Par Jean-Baptiste Prévoteau, Manager Senior
et Sébastien Pasquet, Responsable de Missions


La conjonction de scandales financiers et la crise financière ont sensibilisé les établissements financiers aux enjeux de la lutte anti-fraude. Cette prise de conscience est désormais largement appuyée par les autorités de tutelle. Des solutions, principalement progicielles, permettent partiellement de contrôler les risques de fraude.
Néanmoins, les chantiers organisationnels n’ont pas toujours suivi le rythme des SI (souvent faute de moyens) et la fraude s’adapte aux failles des systèmes et surtout des processus.


Poussés par l’opinion publique, les Etats veulent accroître les dispositifs de contrôle mis en oeuvre par les établissements, pour maintenir un secteur financier chahuté par la crise. La fragilité des procédures de contrôle (internes pour Kerviel, externes pour Madoff) invite ainsi les régulateurs à plus de contrôle voire d’ingérence directe au sein des établissements.

Certains grands établissements ont investi ces dernières années dans l’implémentation de solutions progicielles spécialisées dans la lutte contre la fraude.

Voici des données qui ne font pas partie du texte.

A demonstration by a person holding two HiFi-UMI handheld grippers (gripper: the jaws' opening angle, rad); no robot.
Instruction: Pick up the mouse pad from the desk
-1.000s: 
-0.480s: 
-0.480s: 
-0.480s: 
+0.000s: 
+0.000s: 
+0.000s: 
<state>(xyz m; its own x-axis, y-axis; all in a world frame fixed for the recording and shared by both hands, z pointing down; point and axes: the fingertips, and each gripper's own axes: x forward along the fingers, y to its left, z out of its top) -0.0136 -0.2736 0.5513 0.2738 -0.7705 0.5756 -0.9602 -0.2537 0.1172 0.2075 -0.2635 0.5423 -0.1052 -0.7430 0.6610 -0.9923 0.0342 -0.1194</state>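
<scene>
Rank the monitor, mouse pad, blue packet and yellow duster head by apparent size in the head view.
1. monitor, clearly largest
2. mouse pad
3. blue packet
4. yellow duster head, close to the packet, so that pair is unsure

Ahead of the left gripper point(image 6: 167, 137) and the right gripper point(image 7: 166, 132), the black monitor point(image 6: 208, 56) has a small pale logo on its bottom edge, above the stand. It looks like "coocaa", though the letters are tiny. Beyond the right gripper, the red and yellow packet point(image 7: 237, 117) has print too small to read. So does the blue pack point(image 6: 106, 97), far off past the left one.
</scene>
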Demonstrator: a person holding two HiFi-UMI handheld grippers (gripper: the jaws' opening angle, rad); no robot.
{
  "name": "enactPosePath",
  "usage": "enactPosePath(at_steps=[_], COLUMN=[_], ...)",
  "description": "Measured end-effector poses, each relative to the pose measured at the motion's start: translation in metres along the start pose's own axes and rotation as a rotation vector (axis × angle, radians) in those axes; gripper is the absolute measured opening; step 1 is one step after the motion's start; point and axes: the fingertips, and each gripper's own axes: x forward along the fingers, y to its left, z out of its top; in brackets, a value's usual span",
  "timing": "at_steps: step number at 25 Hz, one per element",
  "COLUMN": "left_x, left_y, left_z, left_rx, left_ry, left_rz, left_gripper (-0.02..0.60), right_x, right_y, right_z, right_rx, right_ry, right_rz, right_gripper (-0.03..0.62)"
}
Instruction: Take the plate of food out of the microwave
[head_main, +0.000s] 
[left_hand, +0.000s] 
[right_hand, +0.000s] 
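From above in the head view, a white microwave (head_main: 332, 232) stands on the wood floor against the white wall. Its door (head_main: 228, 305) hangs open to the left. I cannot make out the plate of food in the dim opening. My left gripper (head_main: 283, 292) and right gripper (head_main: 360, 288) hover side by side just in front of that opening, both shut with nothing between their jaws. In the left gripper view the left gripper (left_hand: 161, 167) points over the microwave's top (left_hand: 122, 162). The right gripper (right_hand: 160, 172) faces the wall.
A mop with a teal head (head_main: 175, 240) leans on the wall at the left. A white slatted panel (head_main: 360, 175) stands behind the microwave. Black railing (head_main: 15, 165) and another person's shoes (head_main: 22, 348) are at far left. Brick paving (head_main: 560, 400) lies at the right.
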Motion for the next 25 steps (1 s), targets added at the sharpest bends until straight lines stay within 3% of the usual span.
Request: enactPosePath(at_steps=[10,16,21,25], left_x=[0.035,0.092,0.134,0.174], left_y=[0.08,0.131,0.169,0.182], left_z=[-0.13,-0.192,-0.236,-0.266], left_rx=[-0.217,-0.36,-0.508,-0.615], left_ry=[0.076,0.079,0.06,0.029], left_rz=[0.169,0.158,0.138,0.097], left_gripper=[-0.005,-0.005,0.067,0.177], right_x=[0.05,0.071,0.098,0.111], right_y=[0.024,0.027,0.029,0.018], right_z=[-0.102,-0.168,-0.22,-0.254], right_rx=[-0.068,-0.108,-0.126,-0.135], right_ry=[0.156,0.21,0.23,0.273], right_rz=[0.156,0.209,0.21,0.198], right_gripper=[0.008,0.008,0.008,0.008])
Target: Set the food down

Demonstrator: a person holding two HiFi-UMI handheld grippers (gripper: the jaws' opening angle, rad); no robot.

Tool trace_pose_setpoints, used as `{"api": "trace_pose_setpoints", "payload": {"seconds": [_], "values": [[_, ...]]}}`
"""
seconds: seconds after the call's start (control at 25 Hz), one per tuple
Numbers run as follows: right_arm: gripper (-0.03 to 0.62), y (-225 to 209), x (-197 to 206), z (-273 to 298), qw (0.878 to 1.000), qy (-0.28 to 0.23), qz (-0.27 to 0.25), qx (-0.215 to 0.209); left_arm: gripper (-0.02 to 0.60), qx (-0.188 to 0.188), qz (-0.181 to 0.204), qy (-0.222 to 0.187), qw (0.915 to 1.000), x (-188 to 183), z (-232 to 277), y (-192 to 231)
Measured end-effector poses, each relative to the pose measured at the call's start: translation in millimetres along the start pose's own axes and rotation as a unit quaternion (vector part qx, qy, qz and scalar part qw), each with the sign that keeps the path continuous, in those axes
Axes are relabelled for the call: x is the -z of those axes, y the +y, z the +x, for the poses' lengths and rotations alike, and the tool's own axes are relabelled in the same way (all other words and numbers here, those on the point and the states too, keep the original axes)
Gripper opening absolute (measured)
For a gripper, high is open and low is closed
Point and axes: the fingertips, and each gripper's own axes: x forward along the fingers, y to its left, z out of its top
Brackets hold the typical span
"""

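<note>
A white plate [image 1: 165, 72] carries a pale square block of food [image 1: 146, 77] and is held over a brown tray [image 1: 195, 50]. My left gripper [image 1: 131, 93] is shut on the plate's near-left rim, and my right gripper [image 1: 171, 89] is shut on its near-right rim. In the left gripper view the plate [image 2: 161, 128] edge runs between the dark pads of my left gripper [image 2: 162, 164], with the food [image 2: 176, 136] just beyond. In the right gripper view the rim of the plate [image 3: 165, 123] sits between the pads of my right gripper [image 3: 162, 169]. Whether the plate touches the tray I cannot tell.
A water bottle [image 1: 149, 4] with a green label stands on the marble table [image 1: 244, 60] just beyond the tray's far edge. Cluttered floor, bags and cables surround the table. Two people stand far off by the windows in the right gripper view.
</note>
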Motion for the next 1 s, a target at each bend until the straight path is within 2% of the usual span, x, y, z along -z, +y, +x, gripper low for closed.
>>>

Ces outils constituent la base des mesures de dissuasion, prévenant l’accès illicite à des données, des fonctions et des informations. En matière d’offre, une dizaine de solutions sont proposées.

Malgré la mise en place de tels outils, les possibilités et cas de fraudes demeurent. L’environnement général s’est complexifié sans que les dispositifs informatiques n’évoluent de manière suffisante et adéquate pour assurer la fluidité du traitement des transactions. Ainsi, les établissements doivent également adapter leurs processus et organisations en complément des SI, notamment dans un contexte de crise, incitant plus facilement à la fraude.

Enfin, les derniers scandales laissent apparaître une déficience générale des organisations pointée par les régulateurs. Cet enjeu est crucial dans un contexte d’évolution permanente des fraudeurs, qui comptent bien tirer profit de la faiblesse des établissements et des économies. Désormais, la lutte contre la fraude passe par une réflexion fine sur les organisations et leurs failles plus que par les systèmes.